(1.) (After setting out the contentions of the parties, his Lordship proceeded:) Now at the date when the suit was filed the defendants were nationals of what then was British India and resided in the British Indian territory, but since the partition of India defendants Nos. 1 to 9 have been residents of territory which is beyond the territory of the Union of India, and I will assume for the purpose of argument that defendants Nos. 1 to 9 are not. residents of the Union of India and may be regarded as non-resident foreigners qua this Court. Again, when the suit was filed some of the properties belonging to the institution were in British India and some were outside British India. Even though the charity was outside the country, the trustees were residing in British India and the management of the trust was also carried on in British India. Since the suit was filed, however, the position of the parties qua this Court has been fundamentally altered. Not only is the charity a foreign charity in the sense that the benefit which was available to the pilgrims when visiting Iraq, was to be obtained by them outside the limits of British India, but even the trustees who are administering the trust are not residents of the territory where the writ of the State under which the Court functions continues to run. The effect of the change is of far-reaching importance to the constitution of the suit. As I will hereafter advert, this Court at the date when the suit was instituted have been in a position to grant directions to defendants Nos. 1 to 9 in personam, and if the plaintiff's case was established, those directions might have been enforced by directing the defendants personally to comply with the orders, but since partition this Court is incompetent to issue even personal directions against the trustees. The defendants have not made this submission in their written statement and have not expressly claimed that this Court is incompetent to proceed with the suit on the ground that the reliefs claimed against them are not capable of being granted by this Court, because they are non-resident foreigners, and that the claim is made by the plaintiffs in respect of a foreign charity. However, even without a formal amendment the argument has been permitted to be raised that the Court is incompetent to try the suit when the defendants are non-resident foreigners and the charity in respect of which a claim for administration is made is a foreign charity.
(2.) Now, some of the properties of the institution, which for the purpose of the present argument I assume is a public trust of a religious or charitable nature, are within the limits of the ordinary original jurisdiction of this Court. It appears, however, that there are several other propertied of the institution which are situate outside the limits of the ordinary original jurisdiction of this Court and some are even outside the territory of the Indian Union, and possibly those properties constitute the bulk of the property of the institution. The question that arises then for decision is: Is this Court competent to entertain a suit for the administration of a charity and for removal of trustees and for appointment of new trustees, when the charity is to all intents and purposes a foreign charity, the management of the charity is carried on in a foreign territory and the trustees are non-resident foreigners, merely because some of the properties which belong to the charity are situate within the territorial jurisdiction of this Court and its income is collected and is required to be applied for purposes of the charity. For the decision of this question I have omitted from consideration the state of things which prevailed when the suit was filed and I have taken into consideration the state of things which exists when this issue as to jurisdiction is sought to be argued. It is obvious that even if this Court had jurisdiction to entertain the suit as filed, if by reason of subsequent events the Court has lost jurisdiction to entertain or try the suit, this Court will not be justified in dealing with the suit with reference to circumstances as they existed at the date of the institution of the suit, but must proceed to decide the dispute on the footing that if the suit had been filed at this date, the Court would have been incompetent to grant the reliefs in respect of the properties and of the persons who are not within the limits of the jurisdiction of this Court. Normally a Court must have regard to circumstances existing as at the date when the issue of jurisdiction is tried and must decide it in the light of circumstances existing as at that date.

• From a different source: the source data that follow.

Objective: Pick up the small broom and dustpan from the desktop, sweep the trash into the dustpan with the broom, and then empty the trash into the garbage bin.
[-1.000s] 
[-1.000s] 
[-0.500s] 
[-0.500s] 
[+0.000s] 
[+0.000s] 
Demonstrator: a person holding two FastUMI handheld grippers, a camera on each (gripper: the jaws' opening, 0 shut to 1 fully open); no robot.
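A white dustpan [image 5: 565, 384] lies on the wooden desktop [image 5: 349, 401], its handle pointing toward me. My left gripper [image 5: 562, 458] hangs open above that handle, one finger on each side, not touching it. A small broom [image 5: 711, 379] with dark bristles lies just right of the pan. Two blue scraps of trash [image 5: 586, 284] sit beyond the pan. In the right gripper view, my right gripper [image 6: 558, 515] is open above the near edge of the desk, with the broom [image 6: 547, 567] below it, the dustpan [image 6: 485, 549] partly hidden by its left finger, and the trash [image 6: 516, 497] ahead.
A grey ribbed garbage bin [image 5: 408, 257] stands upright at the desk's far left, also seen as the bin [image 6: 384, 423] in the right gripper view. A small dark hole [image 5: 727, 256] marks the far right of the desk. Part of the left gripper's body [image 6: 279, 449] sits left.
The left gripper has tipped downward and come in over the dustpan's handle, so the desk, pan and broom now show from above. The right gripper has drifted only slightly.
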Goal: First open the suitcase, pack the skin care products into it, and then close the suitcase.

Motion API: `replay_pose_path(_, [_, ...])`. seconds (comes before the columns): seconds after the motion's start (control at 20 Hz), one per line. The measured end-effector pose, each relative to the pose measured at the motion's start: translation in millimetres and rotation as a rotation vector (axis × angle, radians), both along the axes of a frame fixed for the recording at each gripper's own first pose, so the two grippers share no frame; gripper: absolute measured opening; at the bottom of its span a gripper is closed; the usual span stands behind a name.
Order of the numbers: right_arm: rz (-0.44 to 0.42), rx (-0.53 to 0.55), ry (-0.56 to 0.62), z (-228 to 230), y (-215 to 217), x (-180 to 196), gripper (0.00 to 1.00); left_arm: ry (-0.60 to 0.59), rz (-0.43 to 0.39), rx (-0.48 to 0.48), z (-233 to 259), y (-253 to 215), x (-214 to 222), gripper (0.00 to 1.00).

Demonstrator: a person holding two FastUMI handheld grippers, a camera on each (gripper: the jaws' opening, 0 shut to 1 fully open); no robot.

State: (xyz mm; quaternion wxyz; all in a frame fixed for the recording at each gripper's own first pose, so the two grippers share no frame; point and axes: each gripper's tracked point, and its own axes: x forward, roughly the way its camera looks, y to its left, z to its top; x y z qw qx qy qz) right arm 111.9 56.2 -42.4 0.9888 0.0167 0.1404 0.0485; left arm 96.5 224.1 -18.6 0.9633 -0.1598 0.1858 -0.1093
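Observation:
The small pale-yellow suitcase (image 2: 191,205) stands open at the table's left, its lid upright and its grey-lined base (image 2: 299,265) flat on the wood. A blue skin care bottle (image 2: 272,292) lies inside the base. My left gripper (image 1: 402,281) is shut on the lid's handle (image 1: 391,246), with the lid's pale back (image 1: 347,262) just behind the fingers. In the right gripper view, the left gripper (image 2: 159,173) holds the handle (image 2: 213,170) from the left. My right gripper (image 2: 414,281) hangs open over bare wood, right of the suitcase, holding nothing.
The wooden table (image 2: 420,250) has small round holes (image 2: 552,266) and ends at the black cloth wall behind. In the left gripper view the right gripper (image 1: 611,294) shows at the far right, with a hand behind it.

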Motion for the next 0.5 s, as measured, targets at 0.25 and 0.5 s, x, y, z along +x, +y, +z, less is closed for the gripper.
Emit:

(3.) In considering the preliminary issue the Court must look to the averments in the plaint and consider any objections which the defendant may choose to raise against the maintainability of the action on those averments. The question of jurisdiction which is raised by way of a demurrer has always to be decided on the allegations made in the plaint and not on the contentions that the defendant may raise. It is true that if the jurisdiction of the Court depends upon the proof of a fact and the question as to the existence or otherwise of that fact is canvassed, the parties may lead evidence in support of their respective cases before the preliminary issue as to the jurisdiction of the Court is decided. But in the present case there is no scope for recording evidence for arriving at a conclusion as to the existence of any fact on the proof of which alone the Court's jurisdiction depends.